A play, however, requires what a book does not: dramatic impact. This is a distanced, journalistic account of grief, where lists and details crowd out emotions, yet Redgrave possesses so much craft that this shortcoming is almost overcome. Even so, the play's script allows memories to be recycled, lessening their power. And when Didion casually sprinkles in self-referential mentions of the elite world she inhabits (famous acquaintances, glamorous places she and her husband visited) it distracts us from sharing fully her personal, solitary grief and tortuous rehabilitation.

As Lieutenant Frank Cioffi in the sprightly new musical Curtains, David Hyde Pierce reveals his character's longing to join the world of greasepaint and footlights. While solving a string of murders hampering the tryout of a "new" 1959 musical in Boston, Cioffi also solves the show's ham-handed production elements.

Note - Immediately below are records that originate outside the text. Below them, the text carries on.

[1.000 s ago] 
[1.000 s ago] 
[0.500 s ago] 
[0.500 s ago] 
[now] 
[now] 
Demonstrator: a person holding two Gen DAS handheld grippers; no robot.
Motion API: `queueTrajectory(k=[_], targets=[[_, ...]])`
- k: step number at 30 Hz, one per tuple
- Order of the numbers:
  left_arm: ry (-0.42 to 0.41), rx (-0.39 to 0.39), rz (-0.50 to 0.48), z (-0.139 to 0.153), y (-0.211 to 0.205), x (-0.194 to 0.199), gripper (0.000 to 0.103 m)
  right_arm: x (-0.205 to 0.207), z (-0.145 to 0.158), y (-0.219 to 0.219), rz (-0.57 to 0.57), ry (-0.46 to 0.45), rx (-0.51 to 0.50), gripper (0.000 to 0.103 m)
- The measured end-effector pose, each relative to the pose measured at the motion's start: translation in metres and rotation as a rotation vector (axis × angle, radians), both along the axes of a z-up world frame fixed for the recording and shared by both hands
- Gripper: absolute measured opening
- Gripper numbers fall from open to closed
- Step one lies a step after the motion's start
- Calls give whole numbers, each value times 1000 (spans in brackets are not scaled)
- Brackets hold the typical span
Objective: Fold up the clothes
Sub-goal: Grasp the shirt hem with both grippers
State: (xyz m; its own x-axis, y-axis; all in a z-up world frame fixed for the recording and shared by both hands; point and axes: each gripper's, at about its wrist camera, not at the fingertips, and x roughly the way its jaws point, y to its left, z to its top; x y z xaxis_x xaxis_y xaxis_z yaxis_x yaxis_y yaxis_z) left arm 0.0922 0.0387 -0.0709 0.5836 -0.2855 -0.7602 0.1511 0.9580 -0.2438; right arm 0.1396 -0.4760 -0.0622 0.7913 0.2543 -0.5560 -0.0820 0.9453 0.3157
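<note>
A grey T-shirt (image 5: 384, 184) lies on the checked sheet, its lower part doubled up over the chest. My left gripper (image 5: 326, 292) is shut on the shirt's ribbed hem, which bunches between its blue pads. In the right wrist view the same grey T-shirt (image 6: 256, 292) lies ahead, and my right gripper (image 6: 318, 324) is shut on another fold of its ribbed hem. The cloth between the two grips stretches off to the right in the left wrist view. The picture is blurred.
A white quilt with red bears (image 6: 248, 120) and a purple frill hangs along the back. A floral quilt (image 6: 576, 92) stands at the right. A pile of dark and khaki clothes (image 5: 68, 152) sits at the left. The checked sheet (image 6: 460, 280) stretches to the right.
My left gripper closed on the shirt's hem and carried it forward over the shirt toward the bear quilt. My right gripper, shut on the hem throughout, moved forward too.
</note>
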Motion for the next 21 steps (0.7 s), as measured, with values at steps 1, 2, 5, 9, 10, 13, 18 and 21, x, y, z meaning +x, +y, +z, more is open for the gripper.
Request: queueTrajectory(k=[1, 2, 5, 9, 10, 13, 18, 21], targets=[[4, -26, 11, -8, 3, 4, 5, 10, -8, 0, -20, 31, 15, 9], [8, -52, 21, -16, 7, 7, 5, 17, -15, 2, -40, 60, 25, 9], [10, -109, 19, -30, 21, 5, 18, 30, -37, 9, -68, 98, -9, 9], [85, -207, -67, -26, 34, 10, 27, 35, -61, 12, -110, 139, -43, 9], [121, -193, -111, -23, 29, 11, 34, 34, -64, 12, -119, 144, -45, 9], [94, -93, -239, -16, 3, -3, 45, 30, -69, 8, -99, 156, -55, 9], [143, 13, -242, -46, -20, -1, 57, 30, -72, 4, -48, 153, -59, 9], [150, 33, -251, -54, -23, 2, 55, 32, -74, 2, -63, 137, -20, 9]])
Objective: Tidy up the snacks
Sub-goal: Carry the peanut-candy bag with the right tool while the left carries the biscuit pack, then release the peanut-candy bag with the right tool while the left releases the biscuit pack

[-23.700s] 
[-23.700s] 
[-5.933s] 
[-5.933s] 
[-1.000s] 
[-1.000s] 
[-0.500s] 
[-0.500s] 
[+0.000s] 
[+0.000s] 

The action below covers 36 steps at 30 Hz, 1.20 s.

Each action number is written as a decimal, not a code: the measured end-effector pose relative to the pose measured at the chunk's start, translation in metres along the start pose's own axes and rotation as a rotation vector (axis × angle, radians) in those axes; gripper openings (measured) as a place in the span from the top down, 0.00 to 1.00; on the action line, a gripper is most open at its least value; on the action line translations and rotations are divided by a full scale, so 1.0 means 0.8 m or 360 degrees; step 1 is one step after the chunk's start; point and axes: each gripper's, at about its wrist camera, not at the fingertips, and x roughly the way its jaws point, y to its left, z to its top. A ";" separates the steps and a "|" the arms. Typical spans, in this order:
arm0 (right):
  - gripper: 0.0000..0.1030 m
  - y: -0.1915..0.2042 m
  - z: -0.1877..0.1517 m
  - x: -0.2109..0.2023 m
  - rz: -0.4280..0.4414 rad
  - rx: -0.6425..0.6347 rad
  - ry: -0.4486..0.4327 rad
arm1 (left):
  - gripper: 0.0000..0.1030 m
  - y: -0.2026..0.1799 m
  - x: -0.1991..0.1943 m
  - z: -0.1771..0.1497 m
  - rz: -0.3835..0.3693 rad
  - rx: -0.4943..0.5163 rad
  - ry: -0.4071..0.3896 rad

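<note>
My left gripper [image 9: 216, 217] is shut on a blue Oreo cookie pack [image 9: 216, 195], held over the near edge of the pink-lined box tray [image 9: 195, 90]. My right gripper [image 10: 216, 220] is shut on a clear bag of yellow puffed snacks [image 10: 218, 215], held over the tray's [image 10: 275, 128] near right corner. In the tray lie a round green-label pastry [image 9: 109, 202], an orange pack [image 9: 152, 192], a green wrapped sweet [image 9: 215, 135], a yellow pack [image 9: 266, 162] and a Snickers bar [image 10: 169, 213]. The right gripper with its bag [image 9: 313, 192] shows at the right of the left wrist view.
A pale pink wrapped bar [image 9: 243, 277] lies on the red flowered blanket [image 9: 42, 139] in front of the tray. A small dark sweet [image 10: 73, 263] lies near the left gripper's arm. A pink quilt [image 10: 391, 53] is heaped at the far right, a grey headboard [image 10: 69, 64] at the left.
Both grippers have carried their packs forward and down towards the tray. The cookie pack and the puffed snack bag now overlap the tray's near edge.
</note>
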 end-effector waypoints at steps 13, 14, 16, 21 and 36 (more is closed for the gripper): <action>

If "Curtains" were a sandwich, it would be ham-on-wry. The production is billed as one of the final works by the legendary writing team of John Kander and the late Fred Ebb. But it's the book by Rupert Holmes that provides its delicious bite. Anyone familiar with Holmes's smartly crafted TV series "Remember WENN" will recognize the skillful layering of cultural references, witty wordplay, and character development through solid humor. In a cast that features stage veterans Jason Danieley, Karen Ziemba, Edward Hibbert, and Ernie Sabella, it's the indomitable Debra Monk who breaks through whenever she's on stage – especially in the Kander & Ebb powerhouse number "It's a Business," in which she defends her "ethics" as a "misunderstood" producer.

Every bit as entertaining as the other current theater homage, "The Drowsy Chaperone," "Curtains" achieves what the stage-struck lieutenant longs for: a perfect blend of song, dance, story, and laughs.